Alex St. Pierre CALENDAR

The manual lead rescue SOP for when the bot fails

Automation should never be the reason a good homeowner gets lost. Bots fail. Workflows stall. Messages get weird. A lead says something the system does not understand.

The difference between a clean operation and a leaky one is whether a human can rescue the lead quickly. This is the manual rescue SOP for when a bot gets stuck, disqualifies incorrectly, or fails to transfer a good foundation, waterproofing, or crawlspace lead.

The problem
The bot stalls while a real homeowner waits.
The outcome
Lead saved, handed off clean, failure logged.
The asset
The 8-step rescue SOP with scripts.

The mental model

Stop the bad automation → save the active lead → collect the missing info → hand off cleanly → document the failure → fix the system later
Do not debug the whole CRM while a homeowner is waiting.

Step 1. Decide if the lead needs rescue

If the lead is active and could still book, rescue first. Diagnose later.

Step 2. Pause the bot for that contact

The homeowner should not get a human message and a bot message at the same time.

Step 3. Send the rescue message

Use a calm handoff. Do not apologize for the whole system.

Hey [First Name], jumping in here so we can make sure this gets handled correctly.

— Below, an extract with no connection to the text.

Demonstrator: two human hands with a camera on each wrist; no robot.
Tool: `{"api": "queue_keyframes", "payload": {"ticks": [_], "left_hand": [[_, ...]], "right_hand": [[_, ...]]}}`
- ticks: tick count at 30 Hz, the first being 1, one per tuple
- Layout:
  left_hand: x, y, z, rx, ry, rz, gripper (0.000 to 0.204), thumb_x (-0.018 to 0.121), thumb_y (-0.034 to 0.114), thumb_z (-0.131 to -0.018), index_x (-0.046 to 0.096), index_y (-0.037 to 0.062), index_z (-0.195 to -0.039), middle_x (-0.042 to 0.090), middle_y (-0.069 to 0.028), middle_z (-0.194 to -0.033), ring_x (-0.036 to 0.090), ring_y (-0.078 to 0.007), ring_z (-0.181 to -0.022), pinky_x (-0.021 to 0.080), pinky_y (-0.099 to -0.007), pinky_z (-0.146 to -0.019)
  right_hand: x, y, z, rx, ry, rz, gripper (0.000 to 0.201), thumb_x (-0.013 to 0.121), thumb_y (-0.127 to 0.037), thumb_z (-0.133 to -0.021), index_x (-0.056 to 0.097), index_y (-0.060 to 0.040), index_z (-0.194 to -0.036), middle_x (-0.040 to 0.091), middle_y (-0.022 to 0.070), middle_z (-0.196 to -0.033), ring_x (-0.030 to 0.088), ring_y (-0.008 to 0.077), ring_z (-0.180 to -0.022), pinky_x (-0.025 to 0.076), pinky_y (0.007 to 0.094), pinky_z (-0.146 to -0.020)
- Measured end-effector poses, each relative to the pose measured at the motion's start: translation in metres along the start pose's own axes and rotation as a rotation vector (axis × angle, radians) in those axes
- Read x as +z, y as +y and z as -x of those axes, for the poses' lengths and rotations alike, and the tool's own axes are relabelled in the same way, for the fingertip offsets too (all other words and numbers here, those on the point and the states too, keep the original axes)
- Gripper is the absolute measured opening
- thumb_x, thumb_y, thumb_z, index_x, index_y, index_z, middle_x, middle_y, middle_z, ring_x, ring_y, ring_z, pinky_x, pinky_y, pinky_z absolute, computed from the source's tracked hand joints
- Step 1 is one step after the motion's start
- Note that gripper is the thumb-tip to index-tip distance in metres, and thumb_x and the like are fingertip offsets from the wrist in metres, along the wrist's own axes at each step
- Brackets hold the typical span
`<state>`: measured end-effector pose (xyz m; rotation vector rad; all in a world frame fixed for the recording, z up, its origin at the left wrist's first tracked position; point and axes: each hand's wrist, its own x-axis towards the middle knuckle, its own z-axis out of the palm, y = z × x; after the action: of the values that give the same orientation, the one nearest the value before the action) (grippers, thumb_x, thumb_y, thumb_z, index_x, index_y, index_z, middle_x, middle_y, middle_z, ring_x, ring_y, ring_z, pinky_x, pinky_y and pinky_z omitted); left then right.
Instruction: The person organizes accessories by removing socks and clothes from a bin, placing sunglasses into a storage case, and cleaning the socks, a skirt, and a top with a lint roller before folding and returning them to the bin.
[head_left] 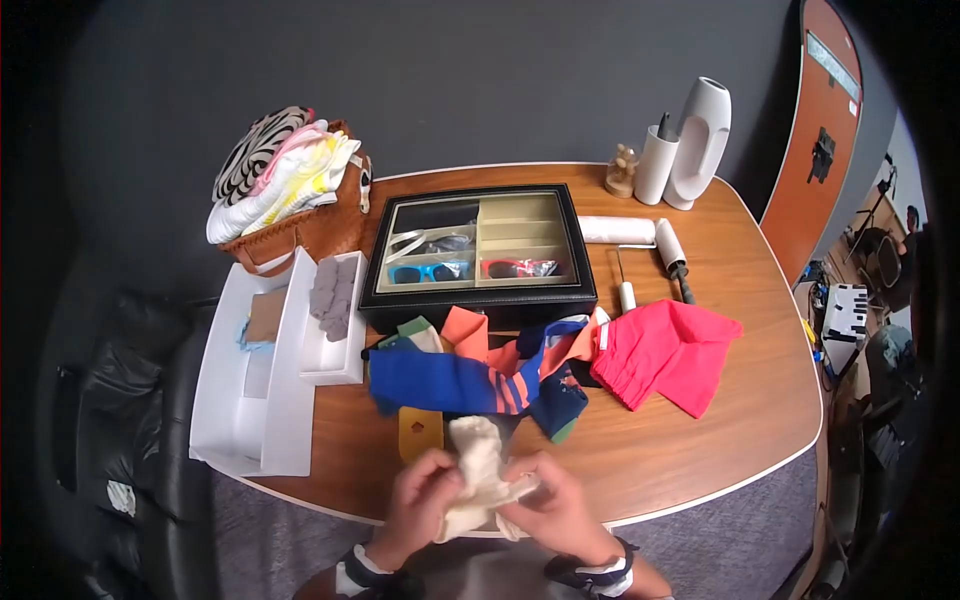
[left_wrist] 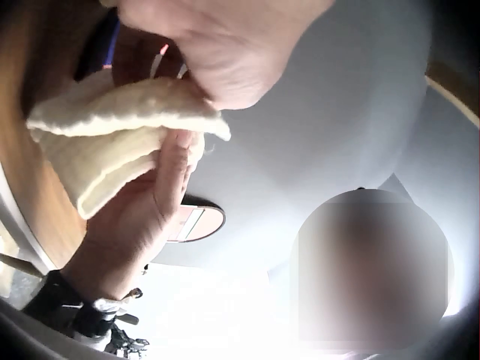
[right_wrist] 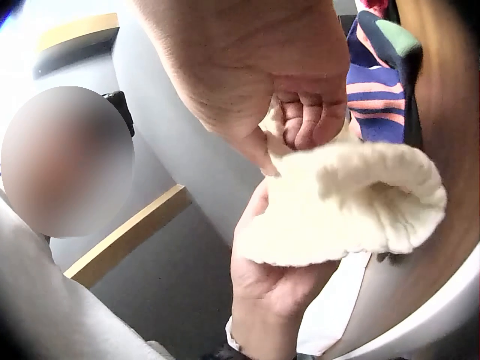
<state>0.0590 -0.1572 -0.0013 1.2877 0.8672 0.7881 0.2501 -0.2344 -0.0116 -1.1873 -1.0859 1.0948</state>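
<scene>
Close to the table's front edge, my left hand [head_left: 425, 500] and right hand [head_left: 555, 508] both hold a cream sock [head_left: 480, 458]. In the left wrist view, the left hand [left_wrist: 225, 49] grips the folded sock [left_wrist: 112, 112] from above and the thumb of the right hand [left_wrist: 135, 225] presses on it. The sock's cuff [right_wrist: 382, 191] gapes in the right wrist view, where the right hand [right_wrist: 300, 82] has its fingers curled into the fabric. Just beyond the hands lie a blue sock with orange stripes [head_left: 430, 380] and a navy sock [head_left: 555, 405].
Pink shorts [head_left: 665, 350] lie to the right of the socks. Behind stands a black glasses case [head_left: 475, 300]. White boxes [head_left: 285, 400] are at the left, below a brown basket [head_left: 335, 225] of cloths. Lint rollers [head_left: 615, 231] and white bottles [head_left: 700, 140] occupy the back right.
</scene>
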Motion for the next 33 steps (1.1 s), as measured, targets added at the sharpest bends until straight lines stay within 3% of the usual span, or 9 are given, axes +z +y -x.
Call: {"api": "queue_keyframes", "payload": {"ticks": [9,12,16,22,25,27,28,32,33], "left_hand": [[-0.029,0.004,-0.014,0.051,0.439,0.691,0.037,0.046,0.032,-0.109,0.056,0.0057,-0.133,0.066,-0.0081,-0.126,0.061,-0.0258,-0.126,0.046,-0.0425,-0.111],[-0.050,-0.007,-0.011,0.230,0.120,0.611,0.025,0.047,0.030,-0.110,0.055,0.0085,-0.119,0.064,-0.0089,-0.122,0.062,-0.0258,-0.123,0.047,-0.0436,-0.109],[-0.004,0.018,-0.015,0.371,0.221,0.116,0.022,0.059,0.019,-0.106,0.050,0.0089,-0.123,0.056,-0.0138,-0.131,0.064,-0.0261,-0.118,0.051,-0.0429,-0.101],[0.006,0.000,-0.020,0.468,-0.632,-0.710,0.029,0.075,0.016,-0.094,0.064,0.0023,-0.118,0.069,-0.0120,-0.102,0.070,-0.0196,-0.101,0.053,-0.0348,-0.088],[0.014,0.007,-0.003,-0.007,-0.263,-0.355,0.014,0.071,0.012,-0.097,0.068,0.0012,-0.104,0.069,-0.0088,-0.088,0.068,-0.0155,-0.091,0.053,-0.0317,-0.081],[0.011,0.012,-0.007,0.153,-0.151,-0.112,0.018,0.061,0.004,-0.100,0.063,-0.0014,-0.118,0.068,-0.0114,-0.107,0.068,-0.0170,-0.100,0.054,-0.0304,-0.086],[0.013,0.015,-0.007,0.206,-0.177,-0.027,0.021,0.061,0.004,-0.100,0.062,-0.0006,-0.121,0.068,-0.0118,-0.112,0.068,-0.0192,-0.104,0.054,-0.0318,-0.089],[0.025,0.042,-0.006,0.431,-0.139,-0.019,0.017,0.063,0.005,-0.099,0.064,-0.0025,-0.115,0.069,-0.0158,-0.112,0.069,-0.0259,-0.108,0.053,-0.0382,-0.098],[0.015,0.048,-0.008,0.467,-0.181,-0.135,0.018,0.063,0.003,-0.097,0.065,-0.0008,-0.115,0.069,-0.0150,-0.115,0.069,-0.0268,-0.110,0.054,-0.0379,-0.098]], "right_hand": [[-0.035,-0.012,-0.004,-0.236,0.229,0.114,0.009,0.071,0.005,-0.090,0.063,0.0017,-0.093,0.070,0.0139,-0.115,0.066,0.0198,-0.100,0.050,0.0318,-0.088],[-0.029,-0.033,-0.002,-0.253,0.322,-0.093,0.010,0.059,-0.008,-0.102,0.057,0.0006,-0.097,0.070,0.0187,-0.118,0.065,0.0194,-0.100,0.050,0.0322,-0.089],[-0.023,-0.030,0.007,-0.143,0.163,-0.352,0.021,0.053,-0.023,-0.110,0.047,-0.0030,-0.106,0.069,0.0241,-0.122,0.066,0.0175,-0.097,0.052,0.0334,-0.089],[-0.027,-0.046,0.009,-0.255,-0.118,-0.437,0.017,0.056,-0.017,-0.109,0.049,-0.0019,-0.112,0.068,0.0243,-0.117,0.066,0.0244,-0.107,0.052,0.0393,-0.092],[-0.023,-0.059,0.007,-0.276,-0.032,-0.104,0.036,0.068,-0.017,-0.101,0.050,-0.0005,-0.128,0.068,0.0218,-0.119,0.067,0.0283,-0.110,0.053,0.0413,-0.092],[-0.019,-0.077,-0.002,-0.194,0.015,0.392,0.053,0.075,-0.018,-0.096,0.049,-0.0012,-0.139,0.068,0.0194,-0.121,0.069,0.0296,-0.110,0.054,0.0418,-0.091],[-0.023,-0.072,-0.001,0.149,-0.209,0.351,0.064,0.079,-0.018,-0.091,0.049,-0.0033,-0.146,0.067,0.0162,-0.121,0.069,0.0305,-0.111,0.056,0.0425,-0.090],[-0.034,-0.043,0.010,-0.009,0.080,0.133,0.042,0.068,-0.002,-0.092,0.060,-0.0017,-0.134,0.067,0.0089,-0.116,0.066,0.0181,-0.106,0.054,0.0337,-0.091],[-0.048,-0.030,0.010,-0.313,0.264,0.315,0.042,0.063,0.001,-0.094,0.058,-0.0035,-0.136,0.064,0.0082,-0.121,0.064,0.0169,-0.109,0.055,0.0348,-0.091]]}}
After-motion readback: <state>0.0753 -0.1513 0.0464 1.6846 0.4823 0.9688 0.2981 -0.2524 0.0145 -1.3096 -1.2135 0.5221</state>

Can you send me the best phone number and the zip code for the property?

If they already gave details:

Got it — thanks. I have [project type] in [city/zip]. Let me get this to the right person so they can help with the next step.

Step 4. Collect the minimum required info

Do not run a full intake if you only need a few fields.

If they will not give a phone number, ask once more. If they still refuse, move them to review instead of forcing it.

Step 5. Transfer the lead cleanly

Use this handoff note:

Manual rescue: homeowner asked about [project type] in [city/zip]. Phone: [phone]. Notes: [plain-English summary]. Recommended next step: [call / book / review / disqualify].

Step 6. Use the bad-fit path when needed

Not every rescue should become a transfer.

Bad-fit leads still get logged. They teach the system what to filter next time.

Step 7. Document the failure

The rescue is not done until the failure is logged.

FAILURE LOG Date/time: Client/account: Lead source: What the bot did: What the homeowner said: What field was missing or wrong: Manual action taken: Was the lead saved? yes / no Fix needed:

Do not write "bot failed." Write the exact failure.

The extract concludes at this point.